▶ **Task details**
The required output is the exact text of the lines from the line containing "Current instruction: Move" through the final line below, inclusive, without pictures.

### Recorded information ###

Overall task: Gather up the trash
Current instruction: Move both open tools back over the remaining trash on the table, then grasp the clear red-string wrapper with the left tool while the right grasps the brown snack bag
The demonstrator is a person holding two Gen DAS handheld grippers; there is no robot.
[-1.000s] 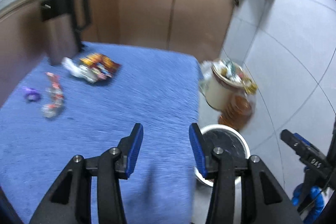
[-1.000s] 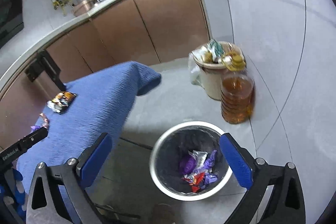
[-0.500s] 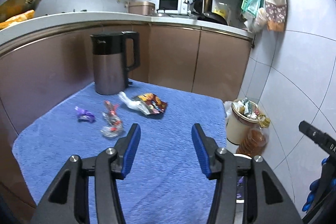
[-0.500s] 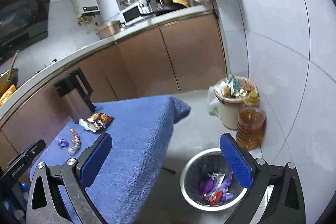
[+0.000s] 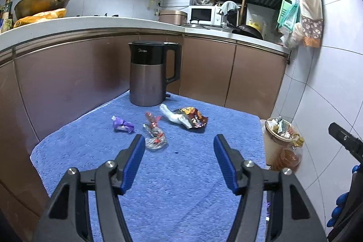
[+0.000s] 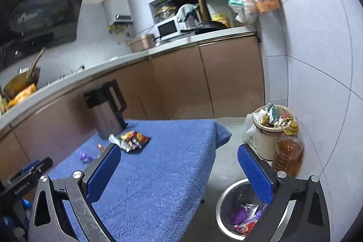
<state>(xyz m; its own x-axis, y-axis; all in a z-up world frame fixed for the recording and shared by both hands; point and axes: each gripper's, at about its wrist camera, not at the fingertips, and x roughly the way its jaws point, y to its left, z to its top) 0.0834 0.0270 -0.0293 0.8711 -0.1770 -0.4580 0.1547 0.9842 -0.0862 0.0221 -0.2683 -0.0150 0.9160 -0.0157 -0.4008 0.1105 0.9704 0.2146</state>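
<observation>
Blue-covered tabletop (image 5: pixel 181 185) ahead, kettle (image 5: pixel 149 74) at its far edge; my left gripper (image 5: pixel 179 151) and right gripper (image 6: pixel 179 165) both spread, empty; snack bag (image 5: pixel 191 120), clear wrapper (image 5: pixel 155 140), purple wrapper (image 5: pixel 122 125) lie mid-cloth; bin (image 6: pixel 221 203) right on floor

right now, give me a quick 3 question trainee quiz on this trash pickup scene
1. True or false: the left gripper holds a wrapper.
2. Which lies nearest the kettle? A purple wrapper B snack bag C clear wrapper
3. Fill in: the metal bin on the floor holds ___.

Key: 1 false, both grippers are open and empty, the right gripper too. 2 B. 3 wrappers.
</observation>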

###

▶ **Output for this exercise**
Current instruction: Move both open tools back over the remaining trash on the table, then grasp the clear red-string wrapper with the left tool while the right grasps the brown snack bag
The demonstrator is a person holding two Gen DAS handheld grippers; there is no robot.
[-1.000s] 
[-1.000s] 
[-0.500s] 
[-0.500s] 
[+0.000s] 
[+0.000s] 
<state>(xyz m; its own x-axis, y-axis; all in a z-up world frame fixed for the recording and shared by both hands; point and axes: each gripper's, at about its wrist camera, not at the fingertips, and x roughly the way its jaws point, y to its left, z to its top) 0.0834 0.0270 -0.0293 0.8711 -0.1770 -0.4580 0.1547 0.9842 -0.0862 0.0221 -0.2683 -0.0150 0.9160 -0.0157 -0.4008 0.1105 0.9704 0.2146</state>
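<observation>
Blue-covered tabletop (image 5: pixel 181 185) ahead, kettle (image 5: pixel 149 74) at its far edge; my left gripper (image 5: pixel 179 151) and right gripper (image 6: pixel 179 165) both spread, empty; snack bag (image 5: pixel 191 120), clear wrapper (image 5: pixel 155 140), purple wrapper (image 5: pixel 122 125) lie mid-cloth; bin (image 6: pixel 221 203) right on floor

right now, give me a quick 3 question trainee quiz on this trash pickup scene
1. True or false: the left gripper holds a wrapper.
2. Which lies nearest the kettle? A purple wrapper B snack bag C clear wrapper
3. Fill in: the metal bin on the floor holds ___.

Key: 1 false, both grippers are open and empty, the right gripper too. 2 B. 3 wrappers.
</observation>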

No further answer is expected.